Soon afterwards, he’ll be running errands for them, collecting vodka from the nearby bar, the proprietress blithely ignoring the sign insisting that it be drunk on the premises. Unsupervised and open to temptation, is it any wonder he takes a surreptitious swig on his way home? And is it surprising that his eighteenth birthday should consist largely of teenagers like himself, lying slumped on the sofa and in the corner, smashed out of their brains? When the record starts skipping, no-one notices. And thus a new generation of alcoholics is created.
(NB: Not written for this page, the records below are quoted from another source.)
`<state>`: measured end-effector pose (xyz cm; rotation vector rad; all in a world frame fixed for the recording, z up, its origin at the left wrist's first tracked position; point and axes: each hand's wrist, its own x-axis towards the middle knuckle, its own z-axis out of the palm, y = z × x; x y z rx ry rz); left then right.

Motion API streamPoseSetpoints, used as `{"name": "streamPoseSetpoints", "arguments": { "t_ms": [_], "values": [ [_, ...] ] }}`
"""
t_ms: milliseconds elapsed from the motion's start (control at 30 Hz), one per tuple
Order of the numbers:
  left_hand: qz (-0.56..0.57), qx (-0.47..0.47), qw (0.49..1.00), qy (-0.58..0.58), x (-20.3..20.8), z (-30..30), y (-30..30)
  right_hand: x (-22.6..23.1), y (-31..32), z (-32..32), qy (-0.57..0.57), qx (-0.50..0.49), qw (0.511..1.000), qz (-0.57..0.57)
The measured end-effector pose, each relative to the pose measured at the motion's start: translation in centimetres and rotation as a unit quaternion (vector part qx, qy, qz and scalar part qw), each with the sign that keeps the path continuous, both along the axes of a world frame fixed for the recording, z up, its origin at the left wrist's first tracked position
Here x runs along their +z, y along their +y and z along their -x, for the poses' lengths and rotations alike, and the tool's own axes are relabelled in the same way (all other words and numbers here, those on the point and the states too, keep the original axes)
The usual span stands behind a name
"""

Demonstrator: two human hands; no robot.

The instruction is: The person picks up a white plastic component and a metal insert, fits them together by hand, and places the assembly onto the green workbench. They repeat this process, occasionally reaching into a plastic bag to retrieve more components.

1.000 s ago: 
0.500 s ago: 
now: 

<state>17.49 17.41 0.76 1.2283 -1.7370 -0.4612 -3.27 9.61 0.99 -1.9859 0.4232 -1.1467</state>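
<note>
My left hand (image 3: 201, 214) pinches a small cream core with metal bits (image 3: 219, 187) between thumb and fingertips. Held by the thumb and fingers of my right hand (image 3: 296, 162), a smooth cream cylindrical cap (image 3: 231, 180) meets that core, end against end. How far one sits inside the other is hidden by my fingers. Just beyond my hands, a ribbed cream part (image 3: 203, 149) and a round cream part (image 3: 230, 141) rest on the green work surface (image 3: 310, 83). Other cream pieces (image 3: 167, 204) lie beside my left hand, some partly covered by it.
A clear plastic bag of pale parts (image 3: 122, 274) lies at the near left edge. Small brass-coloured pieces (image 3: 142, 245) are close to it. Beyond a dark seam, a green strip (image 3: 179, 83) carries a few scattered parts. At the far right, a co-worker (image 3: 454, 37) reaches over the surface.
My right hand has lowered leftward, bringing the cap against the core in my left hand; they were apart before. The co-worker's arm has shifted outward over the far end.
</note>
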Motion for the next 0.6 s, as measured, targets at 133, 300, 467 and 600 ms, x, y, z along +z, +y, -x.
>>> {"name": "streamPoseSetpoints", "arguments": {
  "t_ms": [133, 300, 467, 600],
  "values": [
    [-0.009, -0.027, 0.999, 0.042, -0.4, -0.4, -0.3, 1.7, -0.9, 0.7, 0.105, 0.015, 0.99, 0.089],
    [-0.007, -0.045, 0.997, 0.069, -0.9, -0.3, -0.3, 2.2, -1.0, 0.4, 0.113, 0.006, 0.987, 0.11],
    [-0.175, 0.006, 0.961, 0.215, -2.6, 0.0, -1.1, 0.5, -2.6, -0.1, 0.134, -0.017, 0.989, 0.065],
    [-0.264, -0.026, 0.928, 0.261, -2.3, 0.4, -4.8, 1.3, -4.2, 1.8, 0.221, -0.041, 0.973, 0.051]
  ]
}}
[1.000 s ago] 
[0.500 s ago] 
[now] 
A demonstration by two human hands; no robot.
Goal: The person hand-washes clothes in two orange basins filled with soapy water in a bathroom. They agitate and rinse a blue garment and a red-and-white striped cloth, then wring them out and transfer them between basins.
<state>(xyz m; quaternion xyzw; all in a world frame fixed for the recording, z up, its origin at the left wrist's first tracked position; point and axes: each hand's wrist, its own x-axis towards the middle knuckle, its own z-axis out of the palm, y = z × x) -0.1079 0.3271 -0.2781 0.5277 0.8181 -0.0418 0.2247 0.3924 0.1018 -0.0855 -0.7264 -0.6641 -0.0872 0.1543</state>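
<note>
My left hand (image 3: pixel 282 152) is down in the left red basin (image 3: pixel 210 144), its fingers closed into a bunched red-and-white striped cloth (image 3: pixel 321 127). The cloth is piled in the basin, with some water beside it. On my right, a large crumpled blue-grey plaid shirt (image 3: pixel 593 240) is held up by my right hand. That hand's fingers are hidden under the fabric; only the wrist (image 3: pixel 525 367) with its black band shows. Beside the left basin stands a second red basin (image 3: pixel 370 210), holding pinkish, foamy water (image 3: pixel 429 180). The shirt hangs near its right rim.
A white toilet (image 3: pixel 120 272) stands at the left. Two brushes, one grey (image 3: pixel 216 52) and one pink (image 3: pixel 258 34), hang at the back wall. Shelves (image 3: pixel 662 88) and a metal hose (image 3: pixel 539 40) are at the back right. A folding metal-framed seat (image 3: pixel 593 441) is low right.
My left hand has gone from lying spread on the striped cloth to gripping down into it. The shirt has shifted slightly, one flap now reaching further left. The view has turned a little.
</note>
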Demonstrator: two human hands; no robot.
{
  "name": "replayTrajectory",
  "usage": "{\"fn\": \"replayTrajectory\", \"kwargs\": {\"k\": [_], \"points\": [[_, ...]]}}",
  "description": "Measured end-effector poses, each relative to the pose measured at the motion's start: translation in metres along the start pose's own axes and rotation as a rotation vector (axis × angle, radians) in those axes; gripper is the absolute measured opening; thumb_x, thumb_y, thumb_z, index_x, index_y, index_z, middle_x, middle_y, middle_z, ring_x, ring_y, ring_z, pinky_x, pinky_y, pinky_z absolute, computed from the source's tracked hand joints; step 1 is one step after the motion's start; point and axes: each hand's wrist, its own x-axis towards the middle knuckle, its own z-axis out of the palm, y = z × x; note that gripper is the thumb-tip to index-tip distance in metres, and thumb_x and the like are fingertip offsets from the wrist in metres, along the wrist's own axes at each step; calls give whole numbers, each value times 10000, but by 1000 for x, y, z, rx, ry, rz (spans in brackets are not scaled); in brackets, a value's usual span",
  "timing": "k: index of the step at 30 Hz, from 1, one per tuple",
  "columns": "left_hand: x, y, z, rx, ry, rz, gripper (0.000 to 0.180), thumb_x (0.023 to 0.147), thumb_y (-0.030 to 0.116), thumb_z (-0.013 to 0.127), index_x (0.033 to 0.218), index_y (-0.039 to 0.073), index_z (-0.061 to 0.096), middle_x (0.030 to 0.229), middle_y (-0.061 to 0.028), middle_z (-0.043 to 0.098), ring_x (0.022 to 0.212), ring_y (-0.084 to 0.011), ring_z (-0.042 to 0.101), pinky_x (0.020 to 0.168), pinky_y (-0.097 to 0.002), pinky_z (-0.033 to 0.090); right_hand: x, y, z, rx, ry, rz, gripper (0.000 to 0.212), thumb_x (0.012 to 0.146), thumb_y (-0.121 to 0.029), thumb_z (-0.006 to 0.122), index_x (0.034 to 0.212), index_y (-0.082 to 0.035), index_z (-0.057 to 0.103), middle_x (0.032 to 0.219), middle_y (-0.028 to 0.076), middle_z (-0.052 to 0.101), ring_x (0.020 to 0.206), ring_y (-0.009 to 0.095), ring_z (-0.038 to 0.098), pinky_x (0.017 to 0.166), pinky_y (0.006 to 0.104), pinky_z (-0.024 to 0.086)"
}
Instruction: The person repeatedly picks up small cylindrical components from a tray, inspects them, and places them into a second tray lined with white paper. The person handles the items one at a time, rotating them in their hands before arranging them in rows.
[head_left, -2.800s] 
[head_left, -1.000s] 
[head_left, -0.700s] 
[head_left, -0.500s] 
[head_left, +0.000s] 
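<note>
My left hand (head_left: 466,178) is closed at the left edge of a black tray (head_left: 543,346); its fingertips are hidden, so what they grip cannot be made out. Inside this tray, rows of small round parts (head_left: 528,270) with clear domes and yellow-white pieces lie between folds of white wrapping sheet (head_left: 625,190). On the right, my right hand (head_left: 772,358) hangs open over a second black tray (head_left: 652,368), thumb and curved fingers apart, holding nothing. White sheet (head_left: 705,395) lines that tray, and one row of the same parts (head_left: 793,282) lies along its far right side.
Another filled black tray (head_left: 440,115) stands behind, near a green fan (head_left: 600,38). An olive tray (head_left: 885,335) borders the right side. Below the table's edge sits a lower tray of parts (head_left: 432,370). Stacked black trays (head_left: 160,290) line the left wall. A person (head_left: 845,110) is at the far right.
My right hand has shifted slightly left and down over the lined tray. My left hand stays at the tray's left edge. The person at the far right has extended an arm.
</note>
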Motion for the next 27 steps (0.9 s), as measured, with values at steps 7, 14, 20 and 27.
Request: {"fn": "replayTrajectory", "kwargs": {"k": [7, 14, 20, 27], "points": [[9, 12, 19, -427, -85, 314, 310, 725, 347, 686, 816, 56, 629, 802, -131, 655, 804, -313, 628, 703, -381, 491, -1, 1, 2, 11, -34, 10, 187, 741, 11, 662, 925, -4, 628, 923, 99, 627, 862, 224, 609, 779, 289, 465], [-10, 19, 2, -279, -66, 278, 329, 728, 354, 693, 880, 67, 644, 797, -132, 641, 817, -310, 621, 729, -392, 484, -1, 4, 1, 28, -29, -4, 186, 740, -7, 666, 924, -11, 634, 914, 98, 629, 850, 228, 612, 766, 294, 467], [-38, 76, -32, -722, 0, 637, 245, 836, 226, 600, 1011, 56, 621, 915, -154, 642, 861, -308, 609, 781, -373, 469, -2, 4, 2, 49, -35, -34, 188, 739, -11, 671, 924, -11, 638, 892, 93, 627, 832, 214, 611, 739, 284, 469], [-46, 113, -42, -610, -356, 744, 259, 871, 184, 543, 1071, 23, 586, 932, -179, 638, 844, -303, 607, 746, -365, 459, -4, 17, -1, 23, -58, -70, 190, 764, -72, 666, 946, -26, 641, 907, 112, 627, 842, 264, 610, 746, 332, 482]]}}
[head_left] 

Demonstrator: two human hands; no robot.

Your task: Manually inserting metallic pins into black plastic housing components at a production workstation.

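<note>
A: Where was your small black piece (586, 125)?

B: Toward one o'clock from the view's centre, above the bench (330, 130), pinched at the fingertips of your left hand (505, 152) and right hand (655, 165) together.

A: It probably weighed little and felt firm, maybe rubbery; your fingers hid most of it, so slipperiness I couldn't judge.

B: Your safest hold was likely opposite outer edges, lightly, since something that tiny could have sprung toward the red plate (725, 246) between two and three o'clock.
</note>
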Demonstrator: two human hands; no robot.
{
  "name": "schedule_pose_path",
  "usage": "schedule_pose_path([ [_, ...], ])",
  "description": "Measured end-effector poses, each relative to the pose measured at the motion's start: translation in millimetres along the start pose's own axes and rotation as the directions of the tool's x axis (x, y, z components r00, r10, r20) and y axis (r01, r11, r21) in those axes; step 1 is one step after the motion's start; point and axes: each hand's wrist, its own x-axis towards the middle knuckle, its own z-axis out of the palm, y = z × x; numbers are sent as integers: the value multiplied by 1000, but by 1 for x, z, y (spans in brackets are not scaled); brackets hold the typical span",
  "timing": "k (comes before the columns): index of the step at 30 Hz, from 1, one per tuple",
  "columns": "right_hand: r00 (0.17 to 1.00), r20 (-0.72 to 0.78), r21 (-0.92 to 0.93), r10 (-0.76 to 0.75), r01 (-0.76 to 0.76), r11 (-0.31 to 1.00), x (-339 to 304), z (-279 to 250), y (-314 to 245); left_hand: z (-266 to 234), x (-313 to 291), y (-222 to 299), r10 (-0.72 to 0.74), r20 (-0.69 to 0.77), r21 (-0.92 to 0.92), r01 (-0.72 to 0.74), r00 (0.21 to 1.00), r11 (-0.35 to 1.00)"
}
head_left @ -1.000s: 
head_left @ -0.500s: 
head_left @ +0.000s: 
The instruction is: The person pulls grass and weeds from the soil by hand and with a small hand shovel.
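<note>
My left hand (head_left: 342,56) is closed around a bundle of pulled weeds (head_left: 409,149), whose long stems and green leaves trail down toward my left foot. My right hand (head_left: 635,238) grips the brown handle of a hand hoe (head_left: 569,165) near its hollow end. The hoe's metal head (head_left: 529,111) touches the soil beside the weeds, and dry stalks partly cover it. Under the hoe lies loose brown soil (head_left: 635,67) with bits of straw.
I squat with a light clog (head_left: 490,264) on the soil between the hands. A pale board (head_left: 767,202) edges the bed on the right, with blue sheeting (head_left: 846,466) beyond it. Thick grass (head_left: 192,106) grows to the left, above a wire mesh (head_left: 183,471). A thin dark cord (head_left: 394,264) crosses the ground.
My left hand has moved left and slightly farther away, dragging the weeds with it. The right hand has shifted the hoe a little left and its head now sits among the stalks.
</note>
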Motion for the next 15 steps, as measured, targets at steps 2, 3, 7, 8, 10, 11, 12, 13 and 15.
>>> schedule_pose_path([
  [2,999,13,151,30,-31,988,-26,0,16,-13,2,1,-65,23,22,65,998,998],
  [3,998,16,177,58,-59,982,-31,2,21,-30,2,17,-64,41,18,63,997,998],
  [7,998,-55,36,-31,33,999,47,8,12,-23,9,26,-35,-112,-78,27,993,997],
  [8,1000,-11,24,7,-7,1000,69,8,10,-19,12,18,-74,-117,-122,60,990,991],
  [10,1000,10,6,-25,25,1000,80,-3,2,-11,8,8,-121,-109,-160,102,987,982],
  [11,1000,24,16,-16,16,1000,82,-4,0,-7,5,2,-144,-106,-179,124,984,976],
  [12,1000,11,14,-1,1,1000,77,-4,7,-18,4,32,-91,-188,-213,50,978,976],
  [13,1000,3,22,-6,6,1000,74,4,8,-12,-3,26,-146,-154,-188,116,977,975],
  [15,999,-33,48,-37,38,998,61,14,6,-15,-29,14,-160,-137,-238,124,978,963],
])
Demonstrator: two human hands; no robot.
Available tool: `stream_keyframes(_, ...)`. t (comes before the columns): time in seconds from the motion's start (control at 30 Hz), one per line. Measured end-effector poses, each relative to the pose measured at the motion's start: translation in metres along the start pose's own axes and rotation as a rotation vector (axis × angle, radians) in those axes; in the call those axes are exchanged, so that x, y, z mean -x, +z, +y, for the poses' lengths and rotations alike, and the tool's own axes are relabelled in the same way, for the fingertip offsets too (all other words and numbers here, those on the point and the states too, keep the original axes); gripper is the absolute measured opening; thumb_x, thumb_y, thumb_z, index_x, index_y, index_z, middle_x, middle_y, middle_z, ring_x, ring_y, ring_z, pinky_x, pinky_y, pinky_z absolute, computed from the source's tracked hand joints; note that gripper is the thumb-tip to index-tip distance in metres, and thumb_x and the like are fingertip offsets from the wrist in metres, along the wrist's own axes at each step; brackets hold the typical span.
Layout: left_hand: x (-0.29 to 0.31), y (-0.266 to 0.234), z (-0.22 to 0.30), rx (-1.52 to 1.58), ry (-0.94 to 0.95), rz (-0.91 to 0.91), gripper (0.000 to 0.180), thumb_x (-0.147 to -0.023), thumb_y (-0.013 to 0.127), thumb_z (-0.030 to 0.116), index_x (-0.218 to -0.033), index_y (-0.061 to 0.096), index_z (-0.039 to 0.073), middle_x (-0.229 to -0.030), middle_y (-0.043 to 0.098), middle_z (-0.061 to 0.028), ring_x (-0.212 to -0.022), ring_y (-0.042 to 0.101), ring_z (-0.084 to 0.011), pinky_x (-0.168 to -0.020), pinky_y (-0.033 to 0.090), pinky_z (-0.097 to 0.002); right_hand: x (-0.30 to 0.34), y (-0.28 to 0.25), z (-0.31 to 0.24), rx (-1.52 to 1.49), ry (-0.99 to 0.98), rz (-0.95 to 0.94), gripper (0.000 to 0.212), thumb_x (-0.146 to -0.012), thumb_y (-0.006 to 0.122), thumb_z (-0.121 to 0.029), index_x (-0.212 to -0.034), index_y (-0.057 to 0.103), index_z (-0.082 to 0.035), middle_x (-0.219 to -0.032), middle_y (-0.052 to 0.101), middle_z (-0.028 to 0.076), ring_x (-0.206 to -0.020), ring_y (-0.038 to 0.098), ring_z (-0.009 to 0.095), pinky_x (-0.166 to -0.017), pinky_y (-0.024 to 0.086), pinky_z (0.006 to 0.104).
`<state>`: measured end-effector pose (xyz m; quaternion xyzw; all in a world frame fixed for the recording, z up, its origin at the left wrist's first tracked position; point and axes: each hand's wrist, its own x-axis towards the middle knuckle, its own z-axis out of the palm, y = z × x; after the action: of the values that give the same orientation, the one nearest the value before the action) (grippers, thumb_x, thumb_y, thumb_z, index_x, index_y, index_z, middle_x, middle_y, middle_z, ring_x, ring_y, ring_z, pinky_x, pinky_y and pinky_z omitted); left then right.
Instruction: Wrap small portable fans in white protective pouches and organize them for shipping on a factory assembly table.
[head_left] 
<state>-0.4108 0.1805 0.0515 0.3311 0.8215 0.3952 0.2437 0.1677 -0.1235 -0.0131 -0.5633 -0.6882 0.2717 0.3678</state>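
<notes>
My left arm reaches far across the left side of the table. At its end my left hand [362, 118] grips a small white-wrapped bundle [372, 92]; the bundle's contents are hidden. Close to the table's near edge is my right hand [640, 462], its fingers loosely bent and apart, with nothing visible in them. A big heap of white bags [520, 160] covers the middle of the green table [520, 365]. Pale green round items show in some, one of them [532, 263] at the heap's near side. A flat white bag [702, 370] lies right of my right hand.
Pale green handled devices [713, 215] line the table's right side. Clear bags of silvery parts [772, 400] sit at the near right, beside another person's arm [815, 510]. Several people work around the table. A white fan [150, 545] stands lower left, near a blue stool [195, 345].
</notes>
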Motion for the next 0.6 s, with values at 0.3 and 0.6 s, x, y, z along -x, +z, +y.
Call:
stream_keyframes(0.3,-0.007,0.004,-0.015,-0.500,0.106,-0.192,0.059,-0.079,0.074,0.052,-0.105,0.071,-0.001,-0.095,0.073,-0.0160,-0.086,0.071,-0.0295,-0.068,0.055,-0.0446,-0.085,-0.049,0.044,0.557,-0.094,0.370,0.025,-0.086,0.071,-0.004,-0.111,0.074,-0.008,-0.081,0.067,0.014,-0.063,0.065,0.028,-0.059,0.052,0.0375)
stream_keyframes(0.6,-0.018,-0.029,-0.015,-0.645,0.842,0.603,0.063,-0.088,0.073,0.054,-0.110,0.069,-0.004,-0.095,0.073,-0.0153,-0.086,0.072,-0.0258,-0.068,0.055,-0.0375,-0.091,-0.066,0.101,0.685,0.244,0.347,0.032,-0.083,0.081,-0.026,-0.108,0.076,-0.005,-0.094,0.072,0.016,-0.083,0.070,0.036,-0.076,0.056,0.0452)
This story shows the effects of casual neglect over a long-term period, while the next episode depicts a single instance of selfishness, as Janicki accepts the offer of a drink with workmates instead of collecting his son. One drink inevitably becomes several, the child is forgotten entirely, crying quietly on his own as the school caretaker sweeps up in the distance. It’s not even clear if Janicki gets home alive, as the close-ups of the tram wheels intercut with his blind stumbling suggest otherwise.

Finally, we hear a child’s first-hand account as he narrates the experience of living with two alcoholic parents in a slum that barely passes for human habitation, having to rear his four younger siblings almost single-handed. As he goes out to buy vodka, there’s a return to the shop-window motif of the opening scene, only this time there’s no loving mother to indulge her child’s desires. Though they themselves don’t necessarily indulge, his siblings and countless other children like them have been irreparably damaged by their parents’ alcoholism – and the most disturbing montage is left until the end, as we see (presumably genuine) footage of severely traumatised children, the horrors of whose lives don’t bear thinking about.

Although clearly made by the directors of Look Out, Hooligans! (the films are twin souls in terms of their mise-en-scène, crepuscular lighting and emphatic editing), The Children Accuse is more sparing in its shock tactics yet blunter in its social criticism. As before, neglectful bar-owners and shop proprietors are just as culpable in the way they cynically turning a blind eye to what’s going on. The music score (sadly uncredited) is subtler than before, bordering on atonality at times in order to add an unsettlingly off-kilter feel to even the most outwardly unexceptional shots. Alcoholism is a subject that often crops up in Polish cinema (most recently in Marek Koterski’s 2006 feature We’re All Christs/Wszyscy jesteśmy Chrystusami), but its devastating effects have rarely been caught so powerfully as here. Back in 1956, its impact must have been tenfold.


  • Director/script: Jerzy Hoffman, Edward Skórzewski
  • Camera: Antoni Staśkiewicz
  • Editing: Ludmiła Godziaswili
  • Sound: Hamila Paszkowska
  • Commentary: Karol Małcużyński
  • Narration: Andrzej Łapicki
  • Sound Editing: Stefan Zawarski
  • Assistant Cameraman: Jan Wileński
  • Production Manager: Andrzej Liwnicz
  • Production Company: Wytwórnia Filmów Dokumentalnych (Documentary Film Studio)

The film is included on PWA’s Polish School of the Documentary: The Black Series double-DVD set (Region 0 PAL). As with Look Out, Hooligans!, the picture is dark and grainy, but it suits the subject to perfection. The subtitles are occasionally awkwardly worded, and the odd typo creeps in from time to time, but they seem to translate everything and are properly synchronised.